In the left graphic in Fig. 1, the red-colored shots are high in accuracy but very low in precision. In the right-hand graphic, the orange-colored shots are high in precision but poor in accuracy, i.e. they are far away from the target range. Selectively checking each simulation, we can determine how to improve the precision of the red shots and the accuracy of the orange shots. Of course, we can quantify the problem to improve engineering with the quantitative accuracy index. For the red shots, if gives a value for the failures of about 10,400 per million. Of course, this would not be acceptable for a production process associated with very high predictive & preventive maintenance costs. In other words, consistent precision is strongly requested by production engineering, but if accuracy is not satisfied, the result is huge maintenance and quality control costs during production.
In the right-hand graphic, for the orange shots, if results in part failures of about 620,000 per million. Of course, this would also be a no-go for a production process since 62% of production would have to be scrapped.
Using robustness analysis and determining the result accuracy using the same techniques as in production engineering, process engineers are fully capable of making go/no go decisions and finding solutions for “no go” scenarios. Moreover, using the REM approach, process engineering can contribute meaningfully to the resolution of cost & quality balancing issues for future production and further improve cost & quality with adaptive process control techniques.
One exemplary case for the improvement of decision-making processes using the Robust Engineered Model Approach can be found right here in the formingworld.com blog: “Finding Those Cracks with a Robustness Analysis”. This blog tells the story of how the Robust Engineered Model Approach supports decision making during the final process validation stage.
Fig 2. Risk-based decision-making using REM
This provides very simple and clear evidence that the REM approach will help us to improve the decision-making capabilities of process engineers.

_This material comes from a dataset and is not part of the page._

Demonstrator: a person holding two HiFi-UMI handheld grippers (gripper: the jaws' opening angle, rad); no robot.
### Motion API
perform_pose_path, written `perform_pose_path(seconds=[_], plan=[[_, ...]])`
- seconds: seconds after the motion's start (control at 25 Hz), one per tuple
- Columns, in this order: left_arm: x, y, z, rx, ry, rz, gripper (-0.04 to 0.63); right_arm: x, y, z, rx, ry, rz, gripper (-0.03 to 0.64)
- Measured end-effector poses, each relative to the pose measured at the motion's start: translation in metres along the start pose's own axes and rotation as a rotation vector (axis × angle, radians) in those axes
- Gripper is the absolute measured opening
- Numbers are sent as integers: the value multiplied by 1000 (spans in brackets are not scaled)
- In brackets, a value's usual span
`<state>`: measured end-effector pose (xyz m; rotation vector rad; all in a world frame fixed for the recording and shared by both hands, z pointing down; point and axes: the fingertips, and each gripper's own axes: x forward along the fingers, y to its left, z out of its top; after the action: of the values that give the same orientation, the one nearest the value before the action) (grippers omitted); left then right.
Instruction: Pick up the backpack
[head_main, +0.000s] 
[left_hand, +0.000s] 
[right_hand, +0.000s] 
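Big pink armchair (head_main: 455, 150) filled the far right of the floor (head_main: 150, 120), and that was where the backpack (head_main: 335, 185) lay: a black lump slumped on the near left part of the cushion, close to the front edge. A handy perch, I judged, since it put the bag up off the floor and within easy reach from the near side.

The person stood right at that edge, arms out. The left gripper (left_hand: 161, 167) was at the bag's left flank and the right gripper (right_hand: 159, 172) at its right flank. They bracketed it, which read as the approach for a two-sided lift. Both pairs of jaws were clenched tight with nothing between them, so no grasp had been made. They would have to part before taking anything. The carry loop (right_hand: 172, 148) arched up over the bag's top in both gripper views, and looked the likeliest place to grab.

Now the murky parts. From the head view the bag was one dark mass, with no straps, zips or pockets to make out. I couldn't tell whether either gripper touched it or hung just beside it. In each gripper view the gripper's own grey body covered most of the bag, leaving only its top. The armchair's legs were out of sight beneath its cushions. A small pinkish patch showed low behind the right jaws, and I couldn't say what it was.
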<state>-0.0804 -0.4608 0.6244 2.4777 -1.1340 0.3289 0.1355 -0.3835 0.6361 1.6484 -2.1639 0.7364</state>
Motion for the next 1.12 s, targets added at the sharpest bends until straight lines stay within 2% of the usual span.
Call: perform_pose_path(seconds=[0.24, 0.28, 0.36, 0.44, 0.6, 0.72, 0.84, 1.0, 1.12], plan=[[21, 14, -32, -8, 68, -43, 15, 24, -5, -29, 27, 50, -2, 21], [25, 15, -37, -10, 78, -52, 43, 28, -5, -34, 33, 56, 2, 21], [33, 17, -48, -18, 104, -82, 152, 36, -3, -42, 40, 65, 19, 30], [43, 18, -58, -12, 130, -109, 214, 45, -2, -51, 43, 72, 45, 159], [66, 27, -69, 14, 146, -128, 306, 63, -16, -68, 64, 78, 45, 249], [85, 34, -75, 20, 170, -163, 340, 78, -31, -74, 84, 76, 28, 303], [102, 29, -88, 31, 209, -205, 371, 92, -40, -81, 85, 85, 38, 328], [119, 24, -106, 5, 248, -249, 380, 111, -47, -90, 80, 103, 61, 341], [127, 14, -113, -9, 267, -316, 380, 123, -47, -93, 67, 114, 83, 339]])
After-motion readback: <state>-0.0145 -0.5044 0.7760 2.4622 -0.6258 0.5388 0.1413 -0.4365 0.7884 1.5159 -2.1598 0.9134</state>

From Fig. 2(a), the total accuracy and process capability index indicates a “no go” situation. And from Fig. 2(b), the accuracy position for quality performance is too close to part failure, which also indicates poor accuracy – insufficient to secure the quality specification lower limit. Using this information, a process engineer can now investigate how to first improve the accuracy level (formula below) by focusing on part and tool geometry.
Using only deterministic simulation results, process engineers would neither have a clear picture on the nature or location of the problem – nor would they have an idea of what to do to resolve the anticipated issues.
Hence, the REM approach is vital for making timely and proper engineering decisions. Adopting this approach as the engineering standard for toolmakers, part producers and automotive OEM’s would generate significant benefits – preventing production issues and avoiding costs while even further reducing time-to-market for stampings.